Extract the lines from the first one in the records below through the line containing "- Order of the", keeping both ends and leaving out any pictures.

▶ [Records]:
○ ○ ○ ○ ○
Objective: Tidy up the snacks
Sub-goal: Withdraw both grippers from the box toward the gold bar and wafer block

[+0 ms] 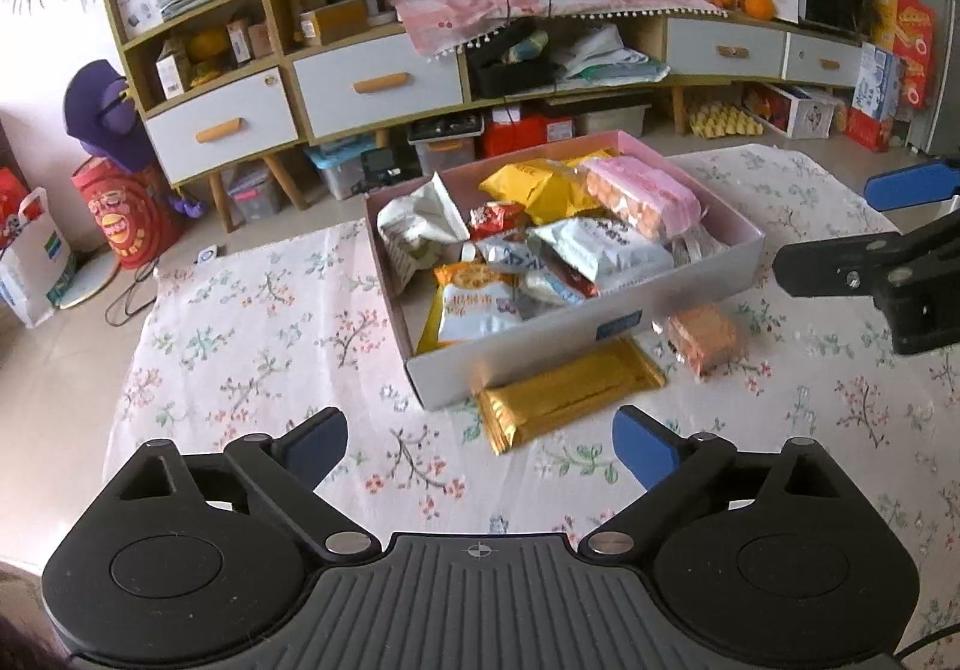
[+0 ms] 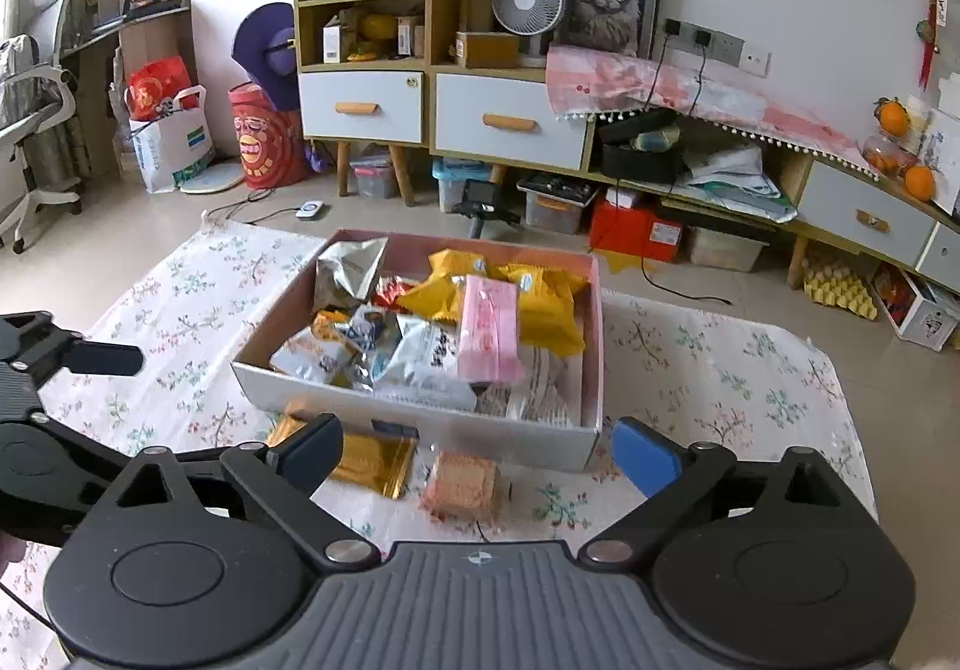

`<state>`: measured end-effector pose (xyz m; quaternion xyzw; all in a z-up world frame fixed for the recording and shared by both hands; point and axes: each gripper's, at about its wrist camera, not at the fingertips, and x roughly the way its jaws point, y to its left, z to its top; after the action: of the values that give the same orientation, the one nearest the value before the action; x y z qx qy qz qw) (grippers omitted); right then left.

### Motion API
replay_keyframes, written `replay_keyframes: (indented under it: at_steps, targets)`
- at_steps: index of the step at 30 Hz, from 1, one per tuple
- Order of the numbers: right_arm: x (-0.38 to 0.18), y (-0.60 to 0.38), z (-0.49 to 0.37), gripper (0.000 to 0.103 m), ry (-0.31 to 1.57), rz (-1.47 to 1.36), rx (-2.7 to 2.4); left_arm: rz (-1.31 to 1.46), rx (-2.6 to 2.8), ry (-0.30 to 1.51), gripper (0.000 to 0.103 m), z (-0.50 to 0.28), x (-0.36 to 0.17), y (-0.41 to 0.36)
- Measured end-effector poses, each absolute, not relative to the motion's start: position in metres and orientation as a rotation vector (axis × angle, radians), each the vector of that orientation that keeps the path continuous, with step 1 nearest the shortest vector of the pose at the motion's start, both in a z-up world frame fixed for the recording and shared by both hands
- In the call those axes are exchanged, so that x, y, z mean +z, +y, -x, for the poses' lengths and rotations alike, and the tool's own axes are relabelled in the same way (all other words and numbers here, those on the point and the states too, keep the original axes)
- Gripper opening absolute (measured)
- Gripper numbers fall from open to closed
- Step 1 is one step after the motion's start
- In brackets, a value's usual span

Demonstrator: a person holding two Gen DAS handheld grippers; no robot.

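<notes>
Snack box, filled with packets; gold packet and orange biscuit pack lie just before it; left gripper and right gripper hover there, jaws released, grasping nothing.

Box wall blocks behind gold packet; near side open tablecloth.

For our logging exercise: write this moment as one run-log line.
left gripper: open | right gripper: open | gold packet, biscuit pack: outside box

Floral tablecloth, white desk fan — framed cat picture, oranges
</notes>
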<state>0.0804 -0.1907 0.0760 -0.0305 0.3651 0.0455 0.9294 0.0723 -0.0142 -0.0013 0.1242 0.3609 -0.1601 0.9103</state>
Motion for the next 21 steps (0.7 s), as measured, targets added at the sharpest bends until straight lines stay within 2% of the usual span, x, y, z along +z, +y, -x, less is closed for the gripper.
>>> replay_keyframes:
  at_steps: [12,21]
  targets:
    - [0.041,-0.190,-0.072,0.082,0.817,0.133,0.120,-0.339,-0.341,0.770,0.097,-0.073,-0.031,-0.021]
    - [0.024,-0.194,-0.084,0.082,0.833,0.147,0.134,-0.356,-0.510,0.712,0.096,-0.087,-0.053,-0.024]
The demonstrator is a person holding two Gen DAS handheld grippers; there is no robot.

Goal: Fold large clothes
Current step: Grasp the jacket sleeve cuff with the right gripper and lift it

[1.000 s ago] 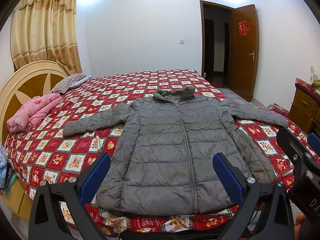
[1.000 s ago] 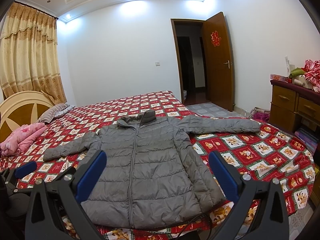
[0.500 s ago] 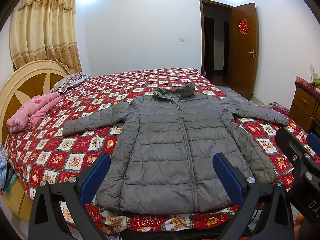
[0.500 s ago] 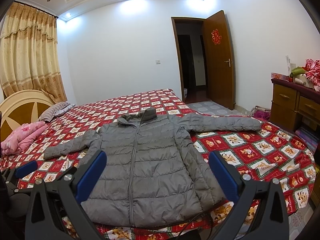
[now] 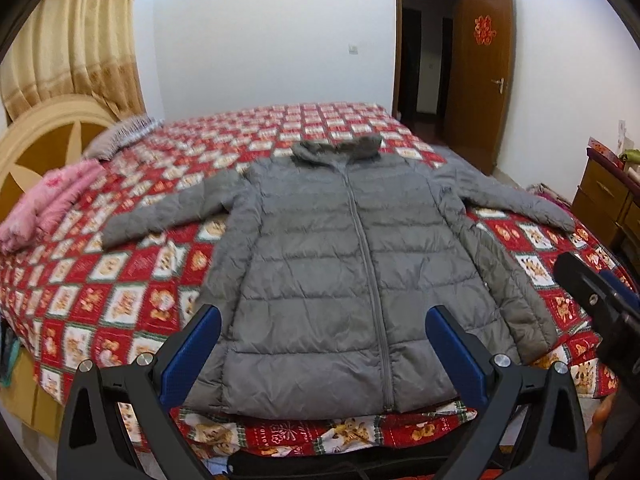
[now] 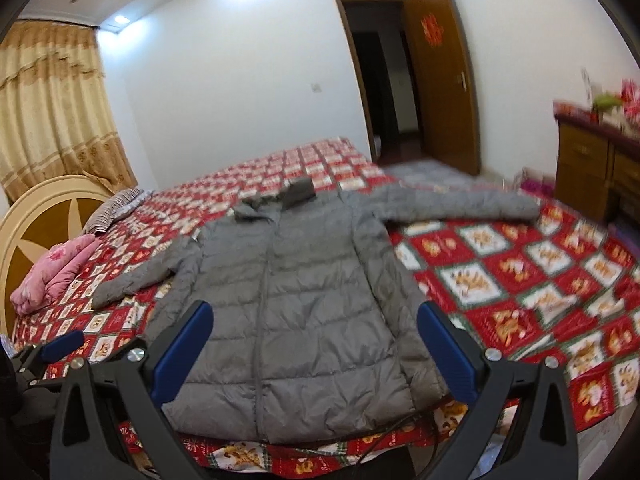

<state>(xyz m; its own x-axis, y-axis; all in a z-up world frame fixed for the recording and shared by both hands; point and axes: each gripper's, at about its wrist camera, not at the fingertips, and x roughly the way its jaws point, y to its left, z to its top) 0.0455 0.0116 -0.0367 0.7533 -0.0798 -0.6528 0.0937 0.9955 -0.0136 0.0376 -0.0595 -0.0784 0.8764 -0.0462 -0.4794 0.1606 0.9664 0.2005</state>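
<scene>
A grey puffer jacket (image 5: pixel 340 264) lies flat and zipped on the bed, collar far, hem at the near edge, both sleeves spread out. It also shows in the right wrist view (image 6: pixel 292 304). My left gripper (image 5: pixel 322 354) is open and empty, above the hem at the bed's near edge. My right gripper (image 6: pixel 312 350) is open and empty, also above the hem, a little right of the left one. The right gripper's body shows at the right edge of the left wrist view (image 5: pixel 600 312).
The bed has a red patterned cover (image 5: pixel 120 280) and a cream headboard (image 5: pixel 36 140) at left. Pink folded bedding (image 5: pixel 48 204) and a striped pillow (image 5: pixel 120 136) lie near it. A wooden dresser (image 6: pixel 600 164) stands at right, an open door (image 5: pixel 480 80) behind.
Both grippers have moved forward and tilted down toward the jacket; the right wrist view has also swung a little, with motion blur. Both stay open.
</scene>
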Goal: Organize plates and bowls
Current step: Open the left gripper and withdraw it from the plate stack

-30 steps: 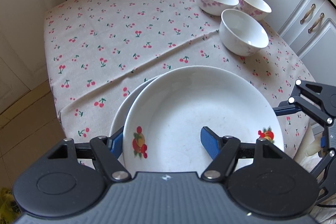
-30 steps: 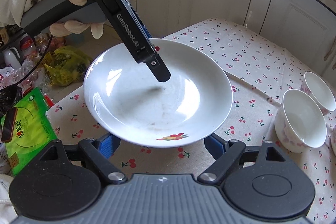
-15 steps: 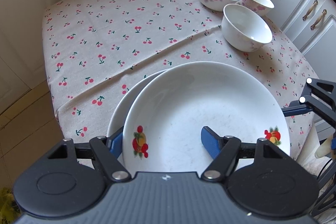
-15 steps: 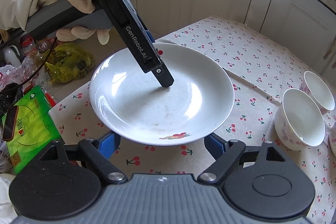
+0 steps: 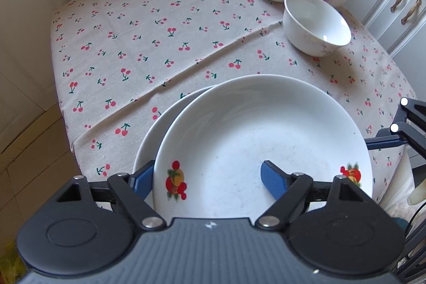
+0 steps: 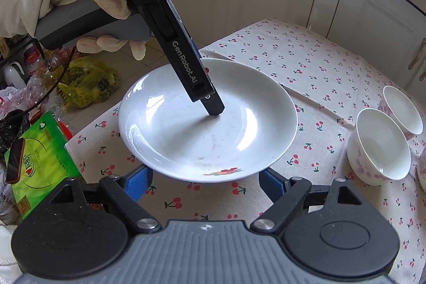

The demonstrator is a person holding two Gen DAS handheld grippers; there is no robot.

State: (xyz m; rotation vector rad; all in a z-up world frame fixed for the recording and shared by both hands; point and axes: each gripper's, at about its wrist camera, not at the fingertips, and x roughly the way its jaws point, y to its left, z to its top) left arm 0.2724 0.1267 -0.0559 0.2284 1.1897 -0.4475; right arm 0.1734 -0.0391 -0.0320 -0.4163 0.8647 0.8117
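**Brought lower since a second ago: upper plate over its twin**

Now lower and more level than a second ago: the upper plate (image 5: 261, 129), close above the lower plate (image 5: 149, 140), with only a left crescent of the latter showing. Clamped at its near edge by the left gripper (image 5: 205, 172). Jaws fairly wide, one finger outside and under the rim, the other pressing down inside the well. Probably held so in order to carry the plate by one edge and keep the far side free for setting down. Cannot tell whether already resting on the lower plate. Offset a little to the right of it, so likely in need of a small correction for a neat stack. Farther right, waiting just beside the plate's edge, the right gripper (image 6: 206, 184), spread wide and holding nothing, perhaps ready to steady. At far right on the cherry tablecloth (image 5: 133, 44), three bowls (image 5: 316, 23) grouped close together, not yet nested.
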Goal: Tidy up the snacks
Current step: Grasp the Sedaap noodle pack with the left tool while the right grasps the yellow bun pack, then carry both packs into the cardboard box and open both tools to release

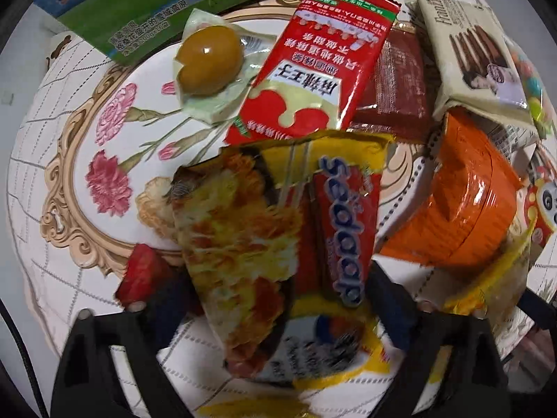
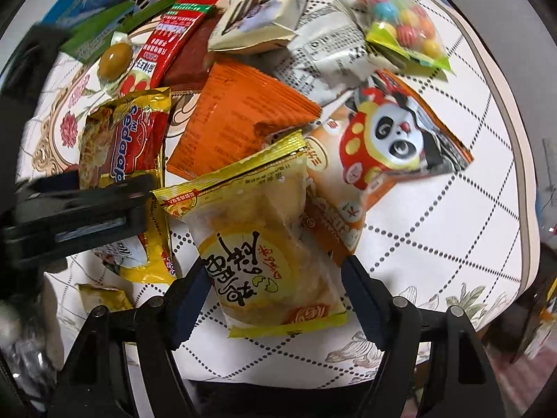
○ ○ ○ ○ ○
▶ [Exercise solution]:
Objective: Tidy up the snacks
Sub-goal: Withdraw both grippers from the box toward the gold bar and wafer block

[+0 ms] 
[+0 ms] 

`<state>`: measured end-effector pose (xyz m; quaternion xyzw; all in a z-up world frame fixed for the recording and shared by both hands; point and axes: each gripper's, at about its wrist camera, not at the fingertips, and x roughly the way its jaws point, y to its left, z to its top; after the action: of the values that give the same orientation, the one nearest the value before the action; x y z qx qy qz qw) (grippers omitted); right then left.

### Motion API
replay_keyframes, written `replay_keyframes: (indented under it: at_steps, targets)`
- at_steps: index of the step at 30 Hz, from 1, one per tuple
- Order of the numbers: right_arm: x (-0.38 to 0.18), y (-0.60 to 0.38), z (-0.49 to 0.37), gripper (0.000 to 0.103 m), ry (-0.31 to 1.57), rz (-1.47 to 1.36), rx (-2.7 to 2.4); left_arm: rz (-1.31 to 1.46), rx (-2.6 to 2.8), ry (-0.30 to 1.51), gripper (0.000 to 0.103 m), z (-0.50 to 0.28), x (-0.36 to 0.17), y (-0.41 to 0.36)

That completes the output for this exercise.